▶ _INSTRUCTIONS TO FOLLOW_
Your result should be the lines holding the word "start", copied from the entries below.
---------- EXTRACTED RECORDS
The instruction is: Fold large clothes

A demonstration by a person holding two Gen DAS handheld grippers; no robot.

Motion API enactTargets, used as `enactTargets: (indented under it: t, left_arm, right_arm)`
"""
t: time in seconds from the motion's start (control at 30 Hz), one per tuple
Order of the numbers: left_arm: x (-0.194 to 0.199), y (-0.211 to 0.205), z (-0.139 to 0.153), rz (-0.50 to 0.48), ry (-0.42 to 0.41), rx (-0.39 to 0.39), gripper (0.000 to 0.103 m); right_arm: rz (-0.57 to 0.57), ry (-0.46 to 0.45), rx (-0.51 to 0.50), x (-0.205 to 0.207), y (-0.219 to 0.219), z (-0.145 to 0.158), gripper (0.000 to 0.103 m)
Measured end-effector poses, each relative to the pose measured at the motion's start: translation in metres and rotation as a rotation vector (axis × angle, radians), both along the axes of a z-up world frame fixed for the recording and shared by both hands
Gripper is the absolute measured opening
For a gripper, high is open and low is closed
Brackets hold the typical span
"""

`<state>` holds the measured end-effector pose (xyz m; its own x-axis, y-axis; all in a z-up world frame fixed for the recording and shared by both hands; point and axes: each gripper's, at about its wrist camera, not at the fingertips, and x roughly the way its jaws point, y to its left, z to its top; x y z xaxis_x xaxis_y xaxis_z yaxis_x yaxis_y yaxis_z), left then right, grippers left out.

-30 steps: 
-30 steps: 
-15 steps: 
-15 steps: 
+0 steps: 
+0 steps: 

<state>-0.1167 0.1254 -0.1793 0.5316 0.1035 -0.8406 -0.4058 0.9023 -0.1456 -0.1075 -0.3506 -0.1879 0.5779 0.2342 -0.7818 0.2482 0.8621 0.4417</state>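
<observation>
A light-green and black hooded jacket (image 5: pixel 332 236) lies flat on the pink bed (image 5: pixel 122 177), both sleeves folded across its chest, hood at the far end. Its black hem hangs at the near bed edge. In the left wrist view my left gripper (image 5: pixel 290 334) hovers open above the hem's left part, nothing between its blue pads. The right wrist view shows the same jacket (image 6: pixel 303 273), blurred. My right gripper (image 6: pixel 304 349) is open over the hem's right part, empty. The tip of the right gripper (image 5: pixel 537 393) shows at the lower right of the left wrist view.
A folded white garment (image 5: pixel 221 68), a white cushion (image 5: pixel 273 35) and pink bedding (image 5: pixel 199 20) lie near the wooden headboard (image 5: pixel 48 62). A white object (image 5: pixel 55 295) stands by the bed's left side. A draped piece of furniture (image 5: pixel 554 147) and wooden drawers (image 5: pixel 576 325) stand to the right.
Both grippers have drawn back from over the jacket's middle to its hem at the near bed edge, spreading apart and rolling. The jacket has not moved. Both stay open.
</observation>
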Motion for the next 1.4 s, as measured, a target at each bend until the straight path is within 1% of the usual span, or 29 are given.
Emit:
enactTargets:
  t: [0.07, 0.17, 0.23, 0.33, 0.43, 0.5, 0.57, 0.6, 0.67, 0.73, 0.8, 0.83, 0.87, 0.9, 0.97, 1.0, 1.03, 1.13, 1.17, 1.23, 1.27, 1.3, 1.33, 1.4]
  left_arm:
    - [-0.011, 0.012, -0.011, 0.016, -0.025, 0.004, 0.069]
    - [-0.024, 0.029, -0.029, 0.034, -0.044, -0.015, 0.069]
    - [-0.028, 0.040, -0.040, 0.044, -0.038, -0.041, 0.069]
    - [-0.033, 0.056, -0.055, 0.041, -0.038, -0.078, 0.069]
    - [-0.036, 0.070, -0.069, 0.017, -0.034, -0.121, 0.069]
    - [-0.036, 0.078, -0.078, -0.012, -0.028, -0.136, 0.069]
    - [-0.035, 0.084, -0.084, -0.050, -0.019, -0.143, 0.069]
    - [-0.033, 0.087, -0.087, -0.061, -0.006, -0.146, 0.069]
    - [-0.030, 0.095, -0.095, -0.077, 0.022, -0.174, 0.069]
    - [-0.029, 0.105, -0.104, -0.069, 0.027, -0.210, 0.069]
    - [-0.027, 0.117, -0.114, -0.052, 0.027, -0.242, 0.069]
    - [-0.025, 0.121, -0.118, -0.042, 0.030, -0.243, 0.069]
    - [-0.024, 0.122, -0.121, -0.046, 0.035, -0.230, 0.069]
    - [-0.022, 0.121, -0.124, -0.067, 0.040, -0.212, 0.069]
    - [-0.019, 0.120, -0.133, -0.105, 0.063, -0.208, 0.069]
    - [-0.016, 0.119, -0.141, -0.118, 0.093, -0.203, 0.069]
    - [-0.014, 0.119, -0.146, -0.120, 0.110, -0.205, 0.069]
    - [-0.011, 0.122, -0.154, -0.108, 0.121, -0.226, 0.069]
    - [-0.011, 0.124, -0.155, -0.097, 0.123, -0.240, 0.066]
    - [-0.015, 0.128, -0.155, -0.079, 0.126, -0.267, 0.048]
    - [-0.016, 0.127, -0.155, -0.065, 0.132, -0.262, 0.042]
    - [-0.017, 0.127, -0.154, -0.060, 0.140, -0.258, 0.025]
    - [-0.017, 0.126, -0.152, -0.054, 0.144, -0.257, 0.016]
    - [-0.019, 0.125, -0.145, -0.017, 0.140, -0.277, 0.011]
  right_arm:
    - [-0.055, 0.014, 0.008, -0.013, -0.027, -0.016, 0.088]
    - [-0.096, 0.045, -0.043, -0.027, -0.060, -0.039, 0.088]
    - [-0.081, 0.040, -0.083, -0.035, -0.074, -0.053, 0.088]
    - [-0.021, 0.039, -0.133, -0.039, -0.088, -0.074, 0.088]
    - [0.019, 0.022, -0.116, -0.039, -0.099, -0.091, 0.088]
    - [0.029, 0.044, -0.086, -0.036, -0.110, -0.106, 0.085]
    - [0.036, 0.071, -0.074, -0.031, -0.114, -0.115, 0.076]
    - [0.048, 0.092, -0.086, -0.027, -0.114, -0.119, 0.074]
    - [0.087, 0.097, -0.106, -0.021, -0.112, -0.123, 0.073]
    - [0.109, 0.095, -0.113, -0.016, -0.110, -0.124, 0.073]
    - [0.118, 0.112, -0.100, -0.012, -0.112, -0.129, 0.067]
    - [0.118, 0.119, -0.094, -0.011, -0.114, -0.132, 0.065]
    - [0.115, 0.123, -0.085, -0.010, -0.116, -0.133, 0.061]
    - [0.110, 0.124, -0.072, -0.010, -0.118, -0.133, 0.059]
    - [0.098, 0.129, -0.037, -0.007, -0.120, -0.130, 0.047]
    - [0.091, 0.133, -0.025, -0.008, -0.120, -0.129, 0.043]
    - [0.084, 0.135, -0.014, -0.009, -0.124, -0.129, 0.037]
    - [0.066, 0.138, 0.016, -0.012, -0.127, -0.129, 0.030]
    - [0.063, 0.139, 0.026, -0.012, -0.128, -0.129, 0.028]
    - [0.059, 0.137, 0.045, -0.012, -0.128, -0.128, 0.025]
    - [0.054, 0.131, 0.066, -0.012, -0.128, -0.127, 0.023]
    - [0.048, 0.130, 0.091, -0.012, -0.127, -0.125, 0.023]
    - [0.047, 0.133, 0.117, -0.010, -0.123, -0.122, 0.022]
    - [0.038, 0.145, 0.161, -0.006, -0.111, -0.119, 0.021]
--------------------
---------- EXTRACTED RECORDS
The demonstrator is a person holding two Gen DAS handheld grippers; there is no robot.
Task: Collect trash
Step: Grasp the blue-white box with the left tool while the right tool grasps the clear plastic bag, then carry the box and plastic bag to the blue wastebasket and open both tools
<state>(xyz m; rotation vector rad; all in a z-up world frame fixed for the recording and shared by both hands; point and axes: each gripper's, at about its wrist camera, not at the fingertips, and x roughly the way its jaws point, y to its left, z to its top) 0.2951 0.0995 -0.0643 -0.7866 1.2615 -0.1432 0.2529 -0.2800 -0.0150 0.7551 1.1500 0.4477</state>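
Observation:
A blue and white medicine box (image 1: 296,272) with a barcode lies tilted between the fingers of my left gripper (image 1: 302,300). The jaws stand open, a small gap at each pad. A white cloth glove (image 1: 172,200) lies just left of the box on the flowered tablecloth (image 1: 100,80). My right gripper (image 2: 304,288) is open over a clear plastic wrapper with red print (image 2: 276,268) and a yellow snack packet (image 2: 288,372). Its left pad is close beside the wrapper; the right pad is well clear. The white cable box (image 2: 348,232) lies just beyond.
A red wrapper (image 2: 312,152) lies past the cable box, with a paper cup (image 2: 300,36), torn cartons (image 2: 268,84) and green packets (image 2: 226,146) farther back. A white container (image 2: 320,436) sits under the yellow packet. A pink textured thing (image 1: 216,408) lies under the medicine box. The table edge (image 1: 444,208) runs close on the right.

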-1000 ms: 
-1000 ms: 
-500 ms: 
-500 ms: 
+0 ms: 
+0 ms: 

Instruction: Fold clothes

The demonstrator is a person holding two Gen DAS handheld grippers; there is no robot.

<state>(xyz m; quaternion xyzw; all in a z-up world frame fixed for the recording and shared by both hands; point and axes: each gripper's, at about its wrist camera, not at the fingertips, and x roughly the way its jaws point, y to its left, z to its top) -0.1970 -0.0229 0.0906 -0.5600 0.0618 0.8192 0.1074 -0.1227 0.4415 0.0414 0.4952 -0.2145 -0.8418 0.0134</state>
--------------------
▶ _SOLUTION TO THIS TASK_
t: time in seconds from the motion's start (control at 30 Hz), one per tuple
Measured end-effector poses, each relative to the pose measured at the motion's start: translation in metres and rotation as a rotation vector (axis × angle, radians), both along the axes of a z-up world frame fixed for the recording and shared by both hands

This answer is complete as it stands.